## Exercise instructions
Your response should consist of the full data, set down exactly.

## Recorded information
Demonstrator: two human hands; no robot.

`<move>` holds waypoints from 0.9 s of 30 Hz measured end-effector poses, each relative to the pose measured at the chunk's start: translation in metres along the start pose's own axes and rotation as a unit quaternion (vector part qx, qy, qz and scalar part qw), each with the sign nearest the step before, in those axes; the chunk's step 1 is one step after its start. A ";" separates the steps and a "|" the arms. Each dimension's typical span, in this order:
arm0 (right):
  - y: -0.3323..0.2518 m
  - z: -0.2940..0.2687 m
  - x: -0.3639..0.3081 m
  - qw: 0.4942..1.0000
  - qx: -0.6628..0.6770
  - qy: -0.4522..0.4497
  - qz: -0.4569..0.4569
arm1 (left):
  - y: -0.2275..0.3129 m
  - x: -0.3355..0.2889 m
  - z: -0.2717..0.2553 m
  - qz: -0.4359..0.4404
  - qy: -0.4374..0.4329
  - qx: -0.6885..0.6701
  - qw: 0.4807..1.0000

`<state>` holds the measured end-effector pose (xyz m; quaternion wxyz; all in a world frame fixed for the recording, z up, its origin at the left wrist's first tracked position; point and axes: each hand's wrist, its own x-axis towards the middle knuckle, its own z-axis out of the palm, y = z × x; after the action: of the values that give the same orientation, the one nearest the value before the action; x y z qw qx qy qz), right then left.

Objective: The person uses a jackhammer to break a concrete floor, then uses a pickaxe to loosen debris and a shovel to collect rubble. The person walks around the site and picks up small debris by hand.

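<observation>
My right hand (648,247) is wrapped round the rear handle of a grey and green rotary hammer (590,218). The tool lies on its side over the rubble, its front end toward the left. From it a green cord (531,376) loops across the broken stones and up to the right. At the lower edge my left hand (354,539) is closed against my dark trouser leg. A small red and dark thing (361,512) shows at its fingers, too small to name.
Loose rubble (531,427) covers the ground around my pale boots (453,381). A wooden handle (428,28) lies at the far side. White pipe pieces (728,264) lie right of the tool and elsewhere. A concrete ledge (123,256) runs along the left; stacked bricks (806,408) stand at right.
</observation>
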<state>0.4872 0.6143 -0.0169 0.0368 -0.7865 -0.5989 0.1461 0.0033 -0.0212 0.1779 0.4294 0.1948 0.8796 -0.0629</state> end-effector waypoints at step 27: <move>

## Written solution
Demonstrator: two human hands; no robot.

`<move>` holds waypoints from 0.9 s of 30 Hz measured end-effector poses, each relative to the pose measured at the chunk's start: translation in metres along the start pose's own axes and rotation as a unit quaternion (vector part qx, qy, qz and scalar part qw), each with the sign nearest the step before, in those axes; the chunk's step 1 is one step after its start. A ";" separates the steps and a "|" the arms. Each dimension's typical span, in this order:
arm0 (right):
  - y: -0.3323..0.2518 m
  - z: -0.2940..0.2687 m
  - x: -0.3639..0.3081 m
  - qw: 0.4942..1.0000
  - qx: -0.6628..0.6770
  - qy: -0.4522..0.4497
  - qz: -0.4569..0.4569
arm1 (left):
  - y: -0.2275..0.3129 m
  - x: -0.3355..0.2889 m
  - z: -0.2717..0.2553 m
  - qz: -0.4359..0.4404
  - qy: -0.4374..0.4329
  - qx: -0.6885..0.6701
  - qw: 0.4807..1.0000

`<state>` holds the measured end-effector pose (xyz m; quaternion wxyz; all in a world frame fixed for the recording, z up, its origin at the left wrist's first tracked position; point and axes: each hand's wrist, its own x-axis towards the middle knuckle, its own z-axis out of the palm, y = z × x; after the action: of the values that give the same orientation, the one nearest the value before the action; x y z qw qx qy qz), right then left.

Objective: The person uses a jackhammer to break a concrete floor, then uses a pickaxe to loosen debris and a shovel to collect rubble. The person walks around the site and picks up small debris by hand.

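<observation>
My right hand (648,247) is wrapped round the rear handle of a grey and green rotary hammer (590,218). The tool lies on its side over the rubble, its front end toward the left. From it a green cord (531,376) loops across the broken stones and up to the right. At the lower edge my left hand (354,539) is closed against my dark trouser leg. A small red and dark thing (361,512) shows at its fingers, too small to name.
Loose rubble (531,427) covers the ground around my pale boots (453,381). A wooden handle (428,28) lies at the far side. White pipe pieces (728,264) lie right of the tool and elsewhere. A concrete ledge (123,256) runs along the left; stacked bricks (806,408) stand at right.
</observation>
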<state>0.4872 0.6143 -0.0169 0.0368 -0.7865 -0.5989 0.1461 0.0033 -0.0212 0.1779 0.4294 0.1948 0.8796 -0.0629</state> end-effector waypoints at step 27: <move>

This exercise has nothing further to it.